Les cyberattaques ont coûté deux milliards d’euros aux organisations françaises en 2022 (L’USINE DIGITALE)

C’est le premier chiffrage réalisé en France sur le coût des cyberattaques. Plus de 40% de cette somme est destinée au paiement de rançons.

Deux milliards d’euros. C’est le coût colossal des cyberattaques réussies sur les systèmes d’information des organisations françaises, selon une estimation réalisée par le cabinet d’études économiques Asterès pour le compte du CRiP, une association regroupant 13 000 responsables d’infrastructure et de technologie.

Ce chiffrage, “le premier en France”, selon Asterès, porte sur les intrusions dans les systèmes, les attaques par rançongiciel et celles par déni de service. Il inclut les dépenses liées à la résolution d’une attaque, les paiements de rançons et les interruptions de production. Il exclut les entreprises de moins de 250 salariés, ainsi que les communes de moins de 10 000 habitants.

888 millions d’euros de rançons

En s’appuyant sur une enquête menée auprès des adhérents du Crip et sur de précédentes estimations réalisées à l’étranger, Asterès chiffre le coût moyen d’une cyberattaque à 59 000 euros. Il atteint 225 000 euros, hors rançon, pour les grandes entreprises. “Par-delà les moyennes, les cyberattaques les plus significatives en 2022 ont probablement atteint un coût d’au moins 10 millions d’euros”, souligne par ailleurs l’étude.

Sur les deux milliards d’euros, les coûts directs représentent 887 millions d’euros. Il s’agit des dépenses ayant été nécessaires pour répondre à l’attaque, notamment le recours à des consultants externes en cybersécurité et en gestion du risque, ou encore la sollicitation d’avocats pour déposer plainte.

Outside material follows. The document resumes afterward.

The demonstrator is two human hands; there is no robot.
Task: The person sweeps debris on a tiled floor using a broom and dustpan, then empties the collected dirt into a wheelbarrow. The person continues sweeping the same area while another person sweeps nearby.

Le montant estimé des rançons est équivalent : 888 millions d’euros en 2022. Asterès s’appuie sur deux études. La première chiffre le versement moyen à 250 000 euros. Et la deuxième estime que 62% des organisations victimes d’une attaque par rançongiciel se sont résolues à payer.

385 000 attaques en 2022

Enfin, les cyberattaques ont généré 252 millions d’euros de pertes de production, liées à la paralysie des systèmes d’information, qui “limite pendant un certain temps la productivité des employés, voire les empêche totalement d’effectuer leurs tâches”. Ces pertes auraient pu être deux fois plus élevées car une partie de la production est “rattrapée par les salariés une fois la situation rétablie”, note Asterès.

Par ailleurs, Asterès estime le nombre de cyberattaques réussies à 385.000 l’an passé. Ce chiffre ne prend pas en compte les entreprises de moins de 10 employés et les municipalités de moins de 500 habitants. Cela représente en moyenne 1,8 attaque par organisation. L’an passé, seulement 831 attaques ont été portées à la connaissance de l’Anssi.

Plus nombreuses, les PME (moins de 250 employés) représentent l’immense majorité des cyberattaques réussies : 330 000. Les ETI (entre 250 et 5000 employés) et les grandes entreprises n’ont subi que 17 000 attaques réussies. Le reste a visé les organisations publiques.